A New Radiocast Tells the Story of Russian Revolutionary Klara Klebanova

Produced by the Yiddish Book Center, Translated from the Yiddish and Voiced by Caraid O'Brien

A newly launched, twelve-part episodic audio series, based on the memoir of Klara Klebanova, is now available. Klebanova’s memoir, translated from the Yiddish by Caraid O’Brien, tells the story of a middle-class Jewish teenager who becomes a Maximalist revolutionary fighting for the rights of peasants and factory workers during the first Russian Revolution of 1905.

As a Maximalist revolutionary, Klebanova was a gifted speaker who spent ten years conducting propaganda, smuggling dynamite, and “expropriating” capitalist resources from banks. Her memoir, which she began writing in 1914 after she moved with her husband, another Maximalist leader named Lipa Katz, to Boston, recounts the extraordinary details of that time and is marked by Klebanova’s sharp dialogue and keen observations. An excerpt of O’Brien’s translation first appeared in Pakn Treger (Spring 2020). The translation was commissioned by Peter Kleban, a relative of Klebanova; he holds the copyright to the work, which he agreed to make available for this new audio series.
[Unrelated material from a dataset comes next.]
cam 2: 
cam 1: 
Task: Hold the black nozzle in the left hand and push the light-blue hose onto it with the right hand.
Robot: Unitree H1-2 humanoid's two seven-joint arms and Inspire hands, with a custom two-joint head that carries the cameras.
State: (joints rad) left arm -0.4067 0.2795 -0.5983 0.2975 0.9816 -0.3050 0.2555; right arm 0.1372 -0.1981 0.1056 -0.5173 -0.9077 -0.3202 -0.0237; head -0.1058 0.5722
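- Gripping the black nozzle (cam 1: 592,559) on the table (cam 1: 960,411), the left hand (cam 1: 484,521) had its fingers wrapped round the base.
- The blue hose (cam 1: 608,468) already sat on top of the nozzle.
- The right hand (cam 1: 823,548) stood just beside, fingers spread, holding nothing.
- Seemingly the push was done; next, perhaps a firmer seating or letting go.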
Klebanova’s memoir was first published serially in 1922 in the Forverts (Forwards), the world’s most widely read Yiddish newspaper, under the title Di blutige teg (The Bloody Days). The serial publication of Yiddish works, prior to their publication as full-length books, was a popular practice in Yiddish newspapers in the early to mid-twentieth century. The major Yiddish dailies, like the Forverts, serialized the work of many great Yiddish writers, including Sholem Asch and Isaac Bashevis Singer. Reading new story installments was one of the things Jews most looked forward to in their daily newspaper reading. Yiddish radio was also a popular and dynamic medium for Yiddish literary and theatrical expression, with a diverse range of programming. The Last Maximalist draws on these traditions in Yiddish culture, bringing them into the present. More radiocasts of Yiddish works in translation are planned for the future.

Through Klebanova’s memoir, she sought to tell the story of her comrades in the revolution. As for what the author might think of the radiocast if she were alive today, O’Brien—an acclaimed actor who also voices the radiocast—responds, “I think she would be tremendously excited that these men and women that she fought and lived with were being remembered.”

Each of the twelve episodes of the serialized radiocast will be released weekly and made available to listen to or download free of charge at yiddishbookcenter.org/maximalist.